Wealth diversification may sound like a complicated term and practice. Watching TV business programs, financial experts drop these and other terms, making you believe that you’re illiterate when it comes to financial literacy.
The reality, though, diversification, or in this case wealth diversification, is very simple. Just focus on the word diversity. Chances are you’ve already experienced some form of diversification because of your 401K or the non-profit equivalent.
Wealth diversification is merely spreading out (diversifying) your money through multiple investments—versus putting all your eggs in one basket. While diversifying your assets is a wise strategy, it does not guarantee a profit or protect you from loss.
When investing in the financial markets, it is smart to have a diversified portfolio. Ideally, with wealth diversification, your financial investments will grow since they are exposed to more opportunities, and because of this wealth management fundamental strategy, you are lowering your risk.
Your wealth diversification strategy is up to you and best done with an experienced and reputable financial planner. At the basic level, you might invest in the stock market, spreading your money between large and small companies that are domestic and international. Your bond wealth diversification strategy should follow a similar approach. You can also invest in alternatives such as commodities. These investments aren’t as risky but don’t have the high-reward potential as stocks. Commodities generally are agricultural products such as coffee, corn, cotton, but also include metals like copper.
Depending on how you’ve invested tax diversification methods are also an option. You can put your money into taxable accounts that return a divided or tax-deferred, similar to a retirement fund, that is taxed when money is withdrawn. You also have to factor time into the equation. If you need the money sooner, rather than later this will impact tax payments, but also how much your investments have grown.

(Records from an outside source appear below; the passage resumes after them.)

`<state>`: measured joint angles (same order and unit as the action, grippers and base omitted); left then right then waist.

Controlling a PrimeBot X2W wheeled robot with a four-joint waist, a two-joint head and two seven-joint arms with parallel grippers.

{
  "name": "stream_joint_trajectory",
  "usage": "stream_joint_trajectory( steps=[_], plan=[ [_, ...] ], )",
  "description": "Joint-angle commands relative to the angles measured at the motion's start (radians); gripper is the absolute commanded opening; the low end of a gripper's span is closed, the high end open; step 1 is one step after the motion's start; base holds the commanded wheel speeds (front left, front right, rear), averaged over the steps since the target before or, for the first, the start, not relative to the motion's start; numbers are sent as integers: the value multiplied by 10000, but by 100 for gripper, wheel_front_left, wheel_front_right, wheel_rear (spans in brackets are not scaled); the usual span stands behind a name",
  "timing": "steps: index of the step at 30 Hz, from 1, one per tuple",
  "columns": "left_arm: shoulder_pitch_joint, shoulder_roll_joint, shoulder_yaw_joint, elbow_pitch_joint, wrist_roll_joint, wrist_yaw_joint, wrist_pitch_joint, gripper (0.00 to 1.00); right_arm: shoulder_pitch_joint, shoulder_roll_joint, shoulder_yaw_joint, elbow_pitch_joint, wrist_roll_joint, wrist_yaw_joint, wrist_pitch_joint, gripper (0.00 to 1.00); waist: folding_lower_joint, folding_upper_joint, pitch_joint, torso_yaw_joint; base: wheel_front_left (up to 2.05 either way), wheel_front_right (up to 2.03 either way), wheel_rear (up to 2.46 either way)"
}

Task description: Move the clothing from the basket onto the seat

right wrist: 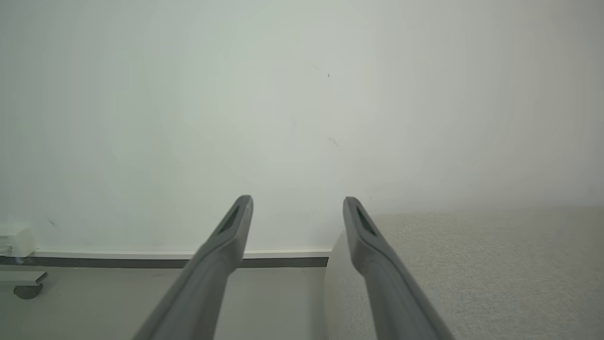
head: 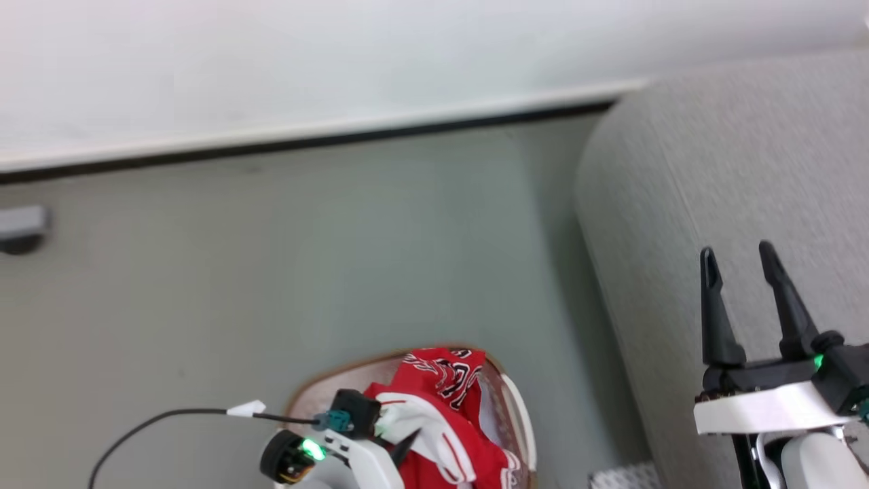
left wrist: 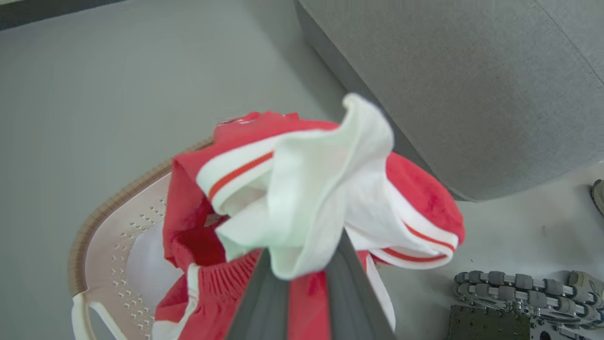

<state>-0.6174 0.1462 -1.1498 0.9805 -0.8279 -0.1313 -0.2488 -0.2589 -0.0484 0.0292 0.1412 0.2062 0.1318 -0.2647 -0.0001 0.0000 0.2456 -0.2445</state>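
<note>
Holding the clothing (left wrist: 311,189) by a bunch of its white, red-trimmed part, the left gripper (left wrist: 304,250) has its two fingers drawn nearly together, with the fabric pinched between them. The grip is taken high on the crumpled cloth, I think so that the whole piece can rise in one pull. The red jersey is lifted only partly. Its upper folds stand above the rim, while the lower red part hangs down inside the basket (left wrist: 113,236), which stands on the grey floor (head: 339,258). A plain white cloth lies at the bottom of the basket, under the jersey, and it is not in the grip.

The seat (left wrist: 448,85) is just beside the basket, to the robot's right, so the way across is short. The right gripper (head: 737,250) hangs above the seat with its fingers spread apart and nothing between them. It seems to wait out of the way and leave the lift to the other arm.

In my judgement the step in hand is the lifting out. Next the jersey must go higher, until its hanging end is free of the rim, and then sideways over the seat. If it moves across too low, the cloth may catch on the rim or a handle and drag the light basket.
</note>
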Motion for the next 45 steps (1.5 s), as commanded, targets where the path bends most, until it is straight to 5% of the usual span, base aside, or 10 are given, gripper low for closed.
stream_joint_trajectory(
  steps=[1, 16, 33, 45],
  plan=[
    [101, -19, -25, -110, -45, 12, -90, 0, 172, -36, -8, 69, -71, -21, 3, 100, 1, 0, -697, 649, 0, 0, 0],
    [299, 320, 1879, -2787, 835, 254, -166, 0, 829, -36, 176, 493, 18, -21, 3, 100, 1, 0, -2202, 1652, 0, 0, 0],
    [-595, 1056, 3898, -6008, 1907, 880, -169, 0, 1020, -34, 1172, 710, 382, -21, 5, 100, 1, 0, -2481, 2069, 0, 0, 0],
    [-189, 1275, 3999, -6846, 1963, 1139, -160, 0, 931, -37, 1991, 865, 419, -21, 5, 100, 1, 0, -2469, 2123, 0, 0, 0]
  ],
)
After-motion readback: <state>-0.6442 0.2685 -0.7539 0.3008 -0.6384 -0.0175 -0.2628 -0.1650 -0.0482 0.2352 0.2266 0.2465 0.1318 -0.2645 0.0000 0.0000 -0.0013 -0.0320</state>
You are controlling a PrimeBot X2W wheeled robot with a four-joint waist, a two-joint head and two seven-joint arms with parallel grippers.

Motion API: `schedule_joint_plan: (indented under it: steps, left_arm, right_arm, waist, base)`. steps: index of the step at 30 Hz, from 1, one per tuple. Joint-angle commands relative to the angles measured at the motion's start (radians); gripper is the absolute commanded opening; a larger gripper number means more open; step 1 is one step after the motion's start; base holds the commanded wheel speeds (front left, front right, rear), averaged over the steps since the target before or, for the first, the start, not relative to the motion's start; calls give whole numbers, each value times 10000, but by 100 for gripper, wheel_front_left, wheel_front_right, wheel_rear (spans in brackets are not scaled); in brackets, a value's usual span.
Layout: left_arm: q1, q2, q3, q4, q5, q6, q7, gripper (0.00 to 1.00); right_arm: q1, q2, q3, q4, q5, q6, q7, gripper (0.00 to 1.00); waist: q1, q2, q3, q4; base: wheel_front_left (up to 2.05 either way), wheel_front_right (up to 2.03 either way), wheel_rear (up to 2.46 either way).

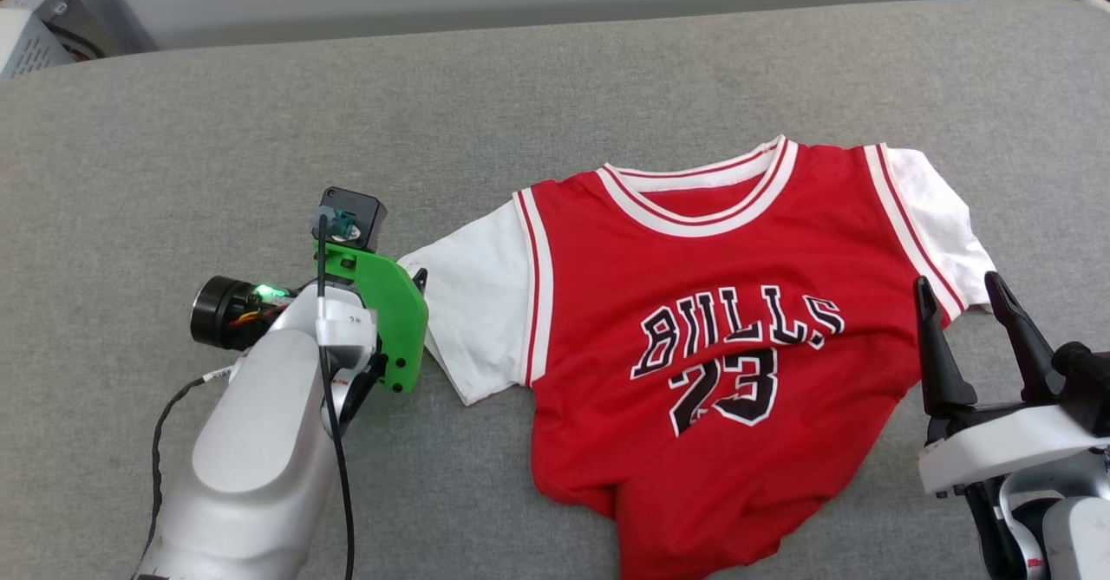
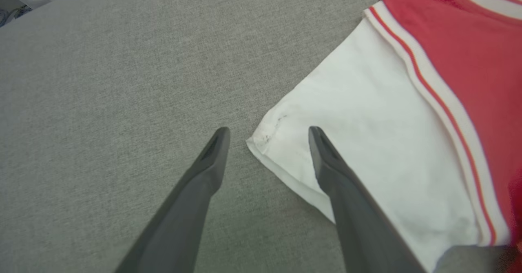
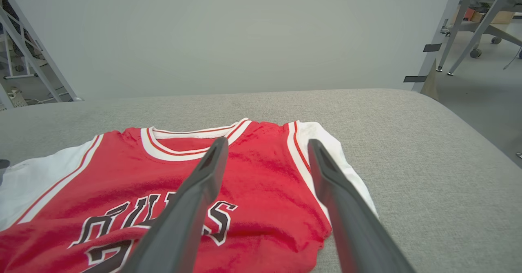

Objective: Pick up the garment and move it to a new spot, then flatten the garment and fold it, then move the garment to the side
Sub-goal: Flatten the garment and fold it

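The garment (image 1: 711, 250), a red jersey with white short sleeves and a black "BULLS 23" print, lies front up on the grey padded surface (image 1: 260, 129); its lower hem is bunched and wrinkled. My left gripper (image 1: 417, 289) hovers at the outer corner of the garment's left-hand sleeve. In the left wrist view the left gripper (image 2: 268, 132) is open, one finger over the bare surface, the other over the white sleeve (image 2: 367, 114). My right gripper (image 1: 959, 282) stands open just off the other sleeve, fingers pointing up. From the right wrist, the right gripper (image 3: 268, 141) frames the garment (image 3: 265, 183) near its shoulder.
The grey surface stretches wide to the left and behind the garment, ending at a pale wall (image 3: 244, 32). Its right edge curves down toward a floor with metal chair legs (image 3: 469, 20). A metal rack (image 3: 24, 52) stands past the far left corner.
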Motion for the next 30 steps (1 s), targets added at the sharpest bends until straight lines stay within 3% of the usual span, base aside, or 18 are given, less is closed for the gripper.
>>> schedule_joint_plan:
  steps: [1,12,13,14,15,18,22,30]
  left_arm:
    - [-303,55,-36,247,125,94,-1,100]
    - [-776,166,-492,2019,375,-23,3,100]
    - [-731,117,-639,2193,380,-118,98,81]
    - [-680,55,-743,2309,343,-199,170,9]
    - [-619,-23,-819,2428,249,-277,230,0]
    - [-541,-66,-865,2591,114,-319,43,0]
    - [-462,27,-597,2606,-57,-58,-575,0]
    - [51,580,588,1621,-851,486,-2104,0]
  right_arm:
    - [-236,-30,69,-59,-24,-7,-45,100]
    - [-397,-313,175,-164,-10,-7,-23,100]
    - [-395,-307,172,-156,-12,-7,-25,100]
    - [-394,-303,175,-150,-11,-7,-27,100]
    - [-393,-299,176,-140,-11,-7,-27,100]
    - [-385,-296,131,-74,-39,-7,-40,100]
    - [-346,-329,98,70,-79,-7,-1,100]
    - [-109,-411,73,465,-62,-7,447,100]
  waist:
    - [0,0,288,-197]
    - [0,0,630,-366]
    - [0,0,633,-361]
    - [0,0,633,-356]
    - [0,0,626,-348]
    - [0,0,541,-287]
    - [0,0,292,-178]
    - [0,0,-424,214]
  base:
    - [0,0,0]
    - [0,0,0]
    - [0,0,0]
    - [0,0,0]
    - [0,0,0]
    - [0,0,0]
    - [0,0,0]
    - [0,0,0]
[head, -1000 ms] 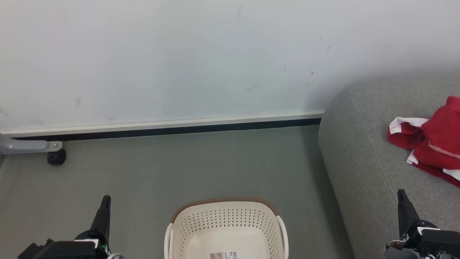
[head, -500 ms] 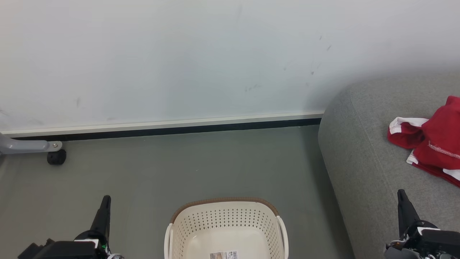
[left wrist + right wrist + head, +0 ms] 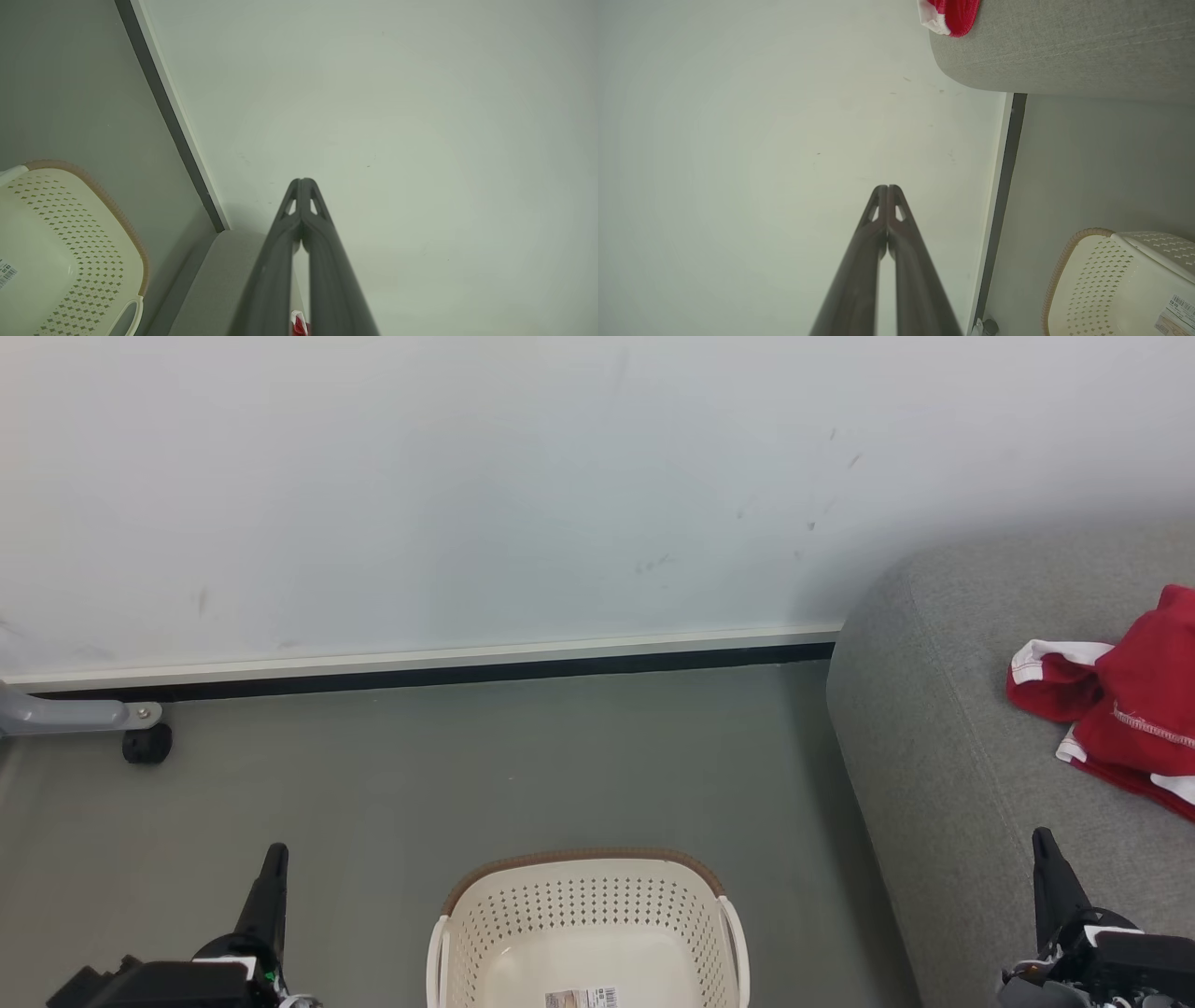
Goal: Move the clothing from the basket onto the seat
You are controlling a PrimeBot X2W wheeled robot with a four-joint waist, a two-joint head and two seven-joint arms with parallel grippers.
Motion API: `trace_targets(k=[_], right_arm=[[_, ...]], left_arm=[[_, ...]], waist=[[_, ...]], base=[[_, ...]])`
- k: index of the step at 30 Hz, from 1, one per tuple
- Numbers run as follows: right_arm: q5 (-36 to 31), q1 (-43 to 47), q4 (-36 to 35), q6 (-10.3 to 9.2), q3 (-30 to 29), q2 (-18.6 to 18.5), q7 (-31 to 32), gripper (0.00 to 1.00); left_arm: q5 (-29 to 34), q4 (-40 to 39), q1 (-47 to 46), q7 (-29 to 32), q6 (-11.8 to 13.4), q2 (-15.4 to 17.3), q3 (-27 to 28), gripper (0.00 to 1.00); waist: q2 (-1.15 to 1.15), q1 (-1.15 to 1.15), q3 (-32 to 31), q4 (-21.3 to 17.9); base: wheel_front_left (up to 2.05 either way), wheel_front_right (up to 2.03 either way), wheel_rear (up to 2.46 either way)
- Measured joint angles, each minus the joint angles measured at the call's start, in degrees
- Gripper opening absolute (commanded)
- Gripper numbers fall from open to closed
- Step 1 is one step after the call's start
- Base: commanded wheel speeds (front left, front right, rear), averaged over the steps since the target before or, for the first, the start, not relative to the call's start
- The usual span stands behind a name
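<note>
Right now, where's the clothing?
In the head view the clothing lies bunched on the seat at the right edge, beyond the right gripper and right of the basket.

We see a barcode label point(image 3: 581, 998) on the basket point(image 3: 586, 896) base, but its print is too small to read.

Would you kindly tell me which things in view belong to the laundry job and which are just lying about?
Job: red clothing, lying on the grey seat; cream basket.
Lying about: black castor on a grey frame leg; skirting board.
</note>
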Motion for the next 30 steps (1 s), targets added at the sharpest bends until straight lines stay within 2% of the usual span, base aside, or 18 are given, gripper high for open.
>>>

Naturally, you have questions about wealth diversification. Here are some questions and answers to help you become a better investor when trying to find a firm to diversify your money.
The model does matter. Whether the firm is privately held or publicly traded, their wealth diversification strategy determines how they will manage your investments.
While wealth management falls within the financial industry, these planners are still providing a service—to you. Working with a financial firm for your wealth diversification strategy is a long-term investment by them into you. A company should place a high value on you and your goals and develop a plan to meet them.
Asking about their client-service model is an indicator of how they will help you grow your investments versus only caring how to extract your money for their bottom line.
Wealth diversification is not a method to get rich quick. The idea is to invest in a wide range of areas to protect your hard-earned money should the market crash and to plan for your future, whether that is a retirement plan, kids’ college tuition, or whatever your needs.
Diversifying your investments is an essential wealth management fundamental and one that you do not have to figure out alone. It is not as complicated as the business reporters on TV make it seem. While knowledgeable, they can also make wealth diversification overly complicated.
Consider short-, mid-, and long-term financial planning and goals. You want to use time as an advantage to earn the gains for your portfolio and risk target. Depending on your entire portfolio of assets (real estate, business, employment and retirement plans, and the future), preparing for today’s tax environment and potential future tax environments can help increase your money.